Yerel Basından 11.11.2022

Haberin merkezi olarak ilk yayımlanma tarihi 10.11.2022

NASA'nın, 1986 yılının 28.01 ( 2+8+0+1 = 11 ) gününden 36 ( 3+6 = 9 ) yıl sonra 11 nümerolojisi içeren bir günde ( 10.11 ) yukarıdaki duyuruyu yapması ve Challenger uzay mekiğinin Kennedy Uzay Merkezi Fırlatma Kompleksi 39B (LC-39B)'den ( Kennedy Space Center Launch Complex ) sabah saat 11:38:00'de* fırlatılmış olması 9/11 sembolizmini çağrıştırmakta ve Challenger kazasının! da esasen İkiz Kuleler vakası benzeri bir okült ritüel olabileceği düşüncesini uyandırmaktadır.

* 11 ve 11 ( 3+8 = 11 ) ... Fırlatma saatinin 11 nümerolojisi içermesi oldukça dikkat çekmektedir. 

Ayrıca mekikteki parça ayrılması ve patlama zamanları da 11 nümerolojisi içermektedir.

"Felaket 46.000 fit yükseklikte meydana geldi. İki SRB, ET'den ayrıldı ve yerdeki poligon güvenlik görevlisi (RSO) T+110'da ** kendi kendini imha yüklemelerini başlatana kadar kontrolsüz motorlu uçuşa devam etti. ..... T+73.191'de***, araç bozulduğunda hava-yer döngüsünde bir statik patlama oldu.

* 110 ... 11
   73.191 ... 7+3 = 10 ve 191 ... 11

Kaynak : 

https://en.m.wikipedia.org/wiki/Space_Shuttle_Challenger_disaster

Uzay mekiğinin ismi olan "Challenger" kelimesi 10 harften oluşmakta olup, uzay mekiği fırlatılıştan 73 ( 7+3 = 10 ) saniye sonra infilak etmiştir.  ( 10 ve 10 ... 11 )

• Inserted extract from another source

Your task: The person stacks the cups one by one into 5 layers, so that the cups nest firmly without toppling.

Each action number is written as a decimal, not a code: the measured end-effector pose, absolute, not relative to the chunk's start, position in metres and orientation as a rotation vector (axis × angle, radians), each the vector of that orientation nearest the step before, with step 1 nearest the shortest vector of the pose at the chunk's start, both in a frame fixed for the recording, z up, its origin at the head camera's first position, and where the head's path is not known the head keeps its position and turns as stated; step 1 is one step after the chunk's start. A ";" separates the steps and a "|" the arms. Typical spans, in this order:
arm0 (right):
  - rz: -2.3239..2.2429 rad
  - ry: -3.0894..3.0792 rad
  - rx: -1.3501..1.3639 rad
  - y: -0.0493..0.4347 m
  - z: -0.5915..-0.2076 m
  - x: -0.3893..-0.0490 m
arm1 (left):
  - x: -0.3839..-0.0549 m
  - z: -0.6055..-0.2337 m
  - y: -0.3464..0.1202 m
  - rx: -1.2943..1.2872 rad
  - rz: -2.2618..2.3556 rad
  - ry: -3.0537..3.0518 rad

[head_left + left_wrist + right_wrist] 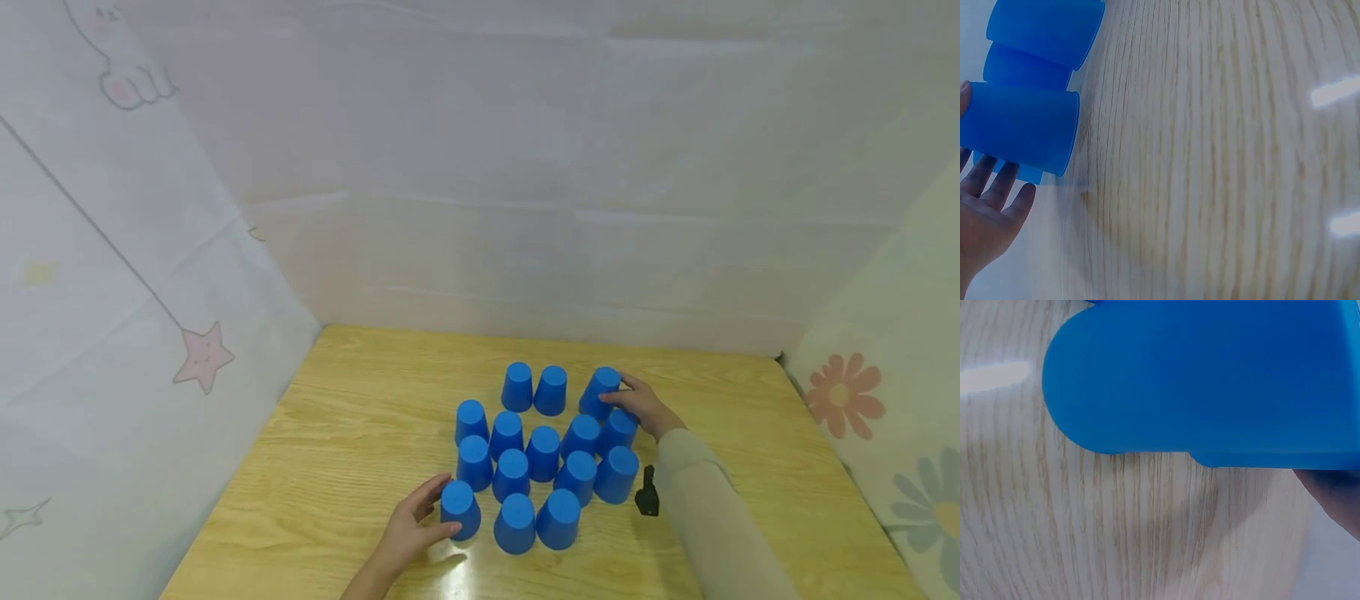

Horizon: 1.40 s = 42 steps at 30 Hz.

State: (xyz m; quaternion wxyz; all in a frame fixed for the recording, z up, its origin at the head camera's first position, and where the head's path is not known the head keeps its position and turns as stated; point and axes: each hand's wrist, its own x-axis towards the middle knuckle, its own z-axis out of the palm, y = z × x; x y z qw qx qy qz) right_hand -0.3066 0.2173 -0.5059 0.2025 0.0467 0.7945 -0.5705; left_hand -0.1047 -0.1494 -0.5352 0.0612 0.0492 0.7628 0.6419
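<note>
Several blue plastic cups stand upside down in loose rows on the table. My left hand holds the front left cup from its left side, thumb in front and fingers behind. That cup shows in the left wrist view between the thumb and the spread fingers. At the back right, my right hand grips a slightly tilted cup from its right side. Another blue cup fills much of the right wrist view, hiding most of the right hand.
A small black object lies right of the cups, by the right sleeve. Two cups, one of them the back left cup, stand at the rear. Patterned cloth walls the wooden table at back and sides.
</note>
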 end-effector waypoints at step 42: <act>-1.280 2.418 -0.004 0.199 -0.508 -0.318 | -0.100 -0.539 -0.143 0.102 1.951 2.358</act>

Not: Olgu ve olaylardaki nümerolojik durumlar, kurgulayıcılarının ritüel nitelikli bilinçli düzenlemeleri olabileceği gibi onların farketmeyeceği şekilde ilahi nizam tarafından düzenlenmiş de olabilmektedir. Nihayetinde herhangi bir olgu veya olay bilinçli olarak kodlanmış olsa da olmasa da zaten her şey mutlak surette ilahi nizam tarafından kodlanmaktadır. Ve bu sayısal düzen tüm olgu ve olayların ezoterik ve semantik özelliklerinin ve içerdiği mesajların kaydı niteliğindedir.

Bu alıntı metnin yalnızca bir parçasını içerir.